Background technology
Arsenic is metalloid, belongs to sulphophile element, there is very strong toxicity and carcinogenicity.Arsenic and its compound are distributed widely in nature
In boundary, the abundance in the earth's crust is 1.7 ~ 1.8 mg/kg, is primarily present in sedimentary rock.Arsenic-containing ores in nature are big absolutely
Majority is pozzuolite compound, and some is mingled in the nonferrous metals ores such as gold, silver, copper, iron, lead, zinc.With industrialized level
It improves, mining, the industrialized levels such as metal smelt and non-ferrous metals processing are promoted, the increase of coal-fired demand, and contain arsenic
The generally use of pigment, active compound and paper, can generate a large amount of arsenic-containing waste water, waste residue and exhaust gas.If these are containing at arsenic pollution
It sets imappropriate, serious environmental pollution can be caused.

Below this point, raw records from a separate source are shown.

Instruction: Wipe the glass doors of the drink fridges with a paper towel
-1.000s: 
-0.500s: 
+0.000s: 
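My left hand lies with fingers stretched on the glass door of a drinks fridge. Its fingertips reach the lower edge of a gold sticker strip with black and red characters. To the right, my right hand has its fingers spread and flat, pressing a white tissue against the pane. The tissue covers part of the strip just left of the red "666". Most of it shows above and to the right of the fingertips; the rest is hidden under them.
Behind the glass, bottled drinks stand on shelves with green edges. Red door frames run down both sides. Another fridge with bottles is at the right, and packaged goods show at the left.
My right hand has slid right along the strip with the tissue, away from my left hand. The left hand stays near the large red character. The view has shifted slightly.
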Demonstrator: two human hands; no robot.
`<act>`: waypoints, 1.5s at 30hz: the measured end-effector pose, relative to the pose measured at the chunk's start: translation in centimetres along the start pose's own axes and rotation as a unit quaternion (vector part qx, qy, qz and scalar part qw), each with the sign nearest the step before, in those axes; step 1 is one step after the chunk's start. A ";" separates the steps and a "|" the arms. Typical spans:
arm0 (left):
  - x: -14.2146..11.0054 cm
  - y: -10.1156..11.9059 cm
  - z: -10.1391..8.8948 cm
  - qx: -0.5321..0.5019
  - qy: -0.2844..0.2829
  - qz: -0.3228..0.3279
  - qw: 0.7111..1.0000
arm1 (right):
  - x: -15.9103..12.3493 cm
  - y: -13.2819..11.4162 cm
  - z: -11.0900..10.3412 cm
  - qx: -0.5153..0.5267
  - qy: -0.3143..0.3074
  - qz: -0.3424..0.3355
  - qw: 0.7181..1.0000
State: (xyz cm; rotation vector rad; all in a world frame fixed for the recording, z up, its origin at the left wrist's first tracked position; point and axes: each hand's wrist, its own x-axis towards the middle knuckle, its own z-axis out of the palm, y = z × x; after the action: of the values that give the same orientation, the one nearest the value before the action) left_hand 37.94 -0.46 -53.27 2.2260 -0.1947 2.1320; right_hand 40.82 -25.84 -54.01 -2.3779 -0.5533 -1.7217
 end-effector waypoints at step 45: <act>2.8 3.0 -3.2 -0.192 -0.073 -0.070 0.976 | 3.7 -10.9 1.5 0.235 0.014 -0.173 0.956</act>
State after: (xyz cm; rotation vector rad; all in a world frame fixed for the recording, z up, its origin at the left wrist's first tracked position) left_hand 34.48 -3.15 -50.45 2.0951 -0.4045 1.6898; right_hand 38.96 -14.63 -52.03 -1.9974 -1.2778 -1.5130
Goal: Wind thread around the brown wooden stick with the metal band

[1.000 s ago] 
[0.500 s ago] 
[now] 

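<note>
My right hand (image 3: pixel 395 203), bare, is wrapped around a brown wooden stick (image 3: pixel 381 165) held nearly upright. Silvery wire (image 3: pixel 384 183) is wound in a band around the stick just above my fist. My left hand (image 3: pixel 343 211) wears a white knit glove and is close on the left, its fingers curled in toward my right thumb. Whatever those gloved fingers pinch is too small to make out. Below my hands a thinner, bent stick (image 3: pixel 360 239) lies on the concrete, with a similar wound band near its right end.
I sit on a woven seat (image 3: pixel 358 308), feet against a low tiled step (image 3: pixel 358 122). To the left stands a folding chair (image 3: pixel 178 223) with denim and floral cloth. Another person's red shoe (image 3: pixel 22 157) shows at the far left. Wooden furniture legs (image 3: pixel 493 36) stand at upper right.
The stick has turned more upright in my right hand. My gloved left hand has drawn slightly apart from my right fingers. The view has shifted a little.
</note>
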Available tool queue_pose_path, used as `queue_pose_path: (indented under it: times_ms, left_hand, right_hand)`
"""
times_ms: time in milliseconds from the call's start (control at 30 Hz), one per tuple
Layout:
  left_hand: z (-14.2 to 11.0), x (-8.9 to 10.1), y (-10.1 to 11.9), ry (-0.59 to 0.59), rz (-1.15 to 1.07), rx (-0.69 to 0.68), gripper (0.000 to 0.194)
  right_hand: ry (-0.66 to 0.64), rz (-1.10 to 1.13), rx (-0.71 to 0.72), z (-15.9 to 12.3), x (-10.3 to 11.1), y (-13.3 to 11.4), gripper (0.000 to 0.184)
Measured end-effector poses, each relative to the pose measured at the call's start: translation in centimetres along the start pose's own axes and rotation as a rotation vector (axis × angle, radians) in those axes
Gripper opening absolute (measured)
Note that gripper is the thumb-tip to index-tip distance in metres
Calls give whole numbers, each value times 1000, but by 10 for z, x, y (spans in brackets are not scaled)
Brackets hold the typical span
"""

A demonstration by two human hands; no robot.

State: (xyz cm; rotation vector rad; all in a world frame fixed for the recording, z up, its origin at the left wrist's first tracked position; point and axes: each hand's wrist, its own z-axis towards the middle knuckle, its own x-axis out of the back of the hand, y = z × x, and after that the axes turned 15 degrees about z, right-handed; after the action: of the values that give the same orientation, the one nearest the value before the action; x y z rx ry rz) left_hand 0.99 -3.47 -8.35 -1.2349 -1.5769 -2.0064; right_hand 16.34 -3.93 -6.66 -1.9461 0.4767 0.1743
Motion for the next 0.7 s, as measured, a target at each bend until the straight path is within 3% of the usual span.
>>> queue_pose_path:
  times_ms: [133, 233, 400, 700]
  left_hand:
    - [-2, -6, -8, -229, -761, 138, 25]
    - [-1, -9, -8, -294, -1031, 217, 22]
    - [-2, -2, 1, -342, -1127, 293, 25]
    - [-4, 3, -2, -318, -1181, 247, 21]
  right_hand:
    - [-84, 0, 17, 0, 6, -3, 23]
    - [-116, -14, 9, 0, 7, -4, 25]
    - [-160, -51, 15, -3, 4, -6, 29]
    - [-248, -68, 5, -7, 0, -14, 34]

Currently, chemical precipitation method because handle arsenic pollution technology maturation and economic cost it is relatively low due to be widely used, utilize
Calcium salt, molysite etc. are co-precipitated to form arsenate compounds hard to tolerate as precipitating reagent and object containing arsenic pollution, reach the mesh of solidification arsenic
's.But a large amount of research shows that using calcium arsenic, iron arsenic is co-precipitated the complicated arsenate compounds to be formed easily by temperature, and pH is even empty
The influence of carbon dioxide in gas can not store up in the environment for a long time.Wherein arsenic acid calcium salt can be with the carbon dioxide exposure in air
Lead to precipitationization so that arsenic release turns again in environment, arsenic acid molysite is vulnerable to temperature and the influence of pH, and arsenic leaches dense
Degree is that 0.5 ~ 82.8 mg/L is differed.Being co-precipitated the complicated arsenate to be formed using calcium salt and molysite and arsenic pollution cannot environment again
Medium-term and long-term stockpiling, there are serious security risks, therefore probe into the pass that can stablize that the precipitating reagent for consolidating arsenic is solution arsenic secondary pollution
Where key.
Alunite group is sulfate mineral, the generally existing in nature, general formula AB3(ZO4)2(OH,H2O)6.Wherein
A can be Na, K, H3The univalent elements such as O can also be Ca, Ba, Pb, the diads such as Bi;B mainly Al and Fe
(Ⅲ);ZO4Mainly SO4 2-,AsO4 3-And PO4 3-Deng.Same valence or aliovalent class matter can occur for the different points in alunite group
Different types of alunite mineral are generated with as substitution, some researches show that the alunite mineral of generation in different environmental conditions
Under can be stabilized, illustrate that its has the tremendous potential of long-term stockpiling toxic metals.The present invention provides one kind with natroalunite
[NaAl(SO4)2(OH)6] it is basic liquid, replaced using the aliovalent isomorph between arsenate and sulfate radical, is closed using hydro-thermal
At the method for arsenic natroalunite series mixed crystal solid solution, and realize that arsenic in the environment store up by long term stabilization.
Invention content
The object of the present invention is to provide a kind of method and its application of hydrothermal synthesis arsenic natroalunite mixed crystal solid solution.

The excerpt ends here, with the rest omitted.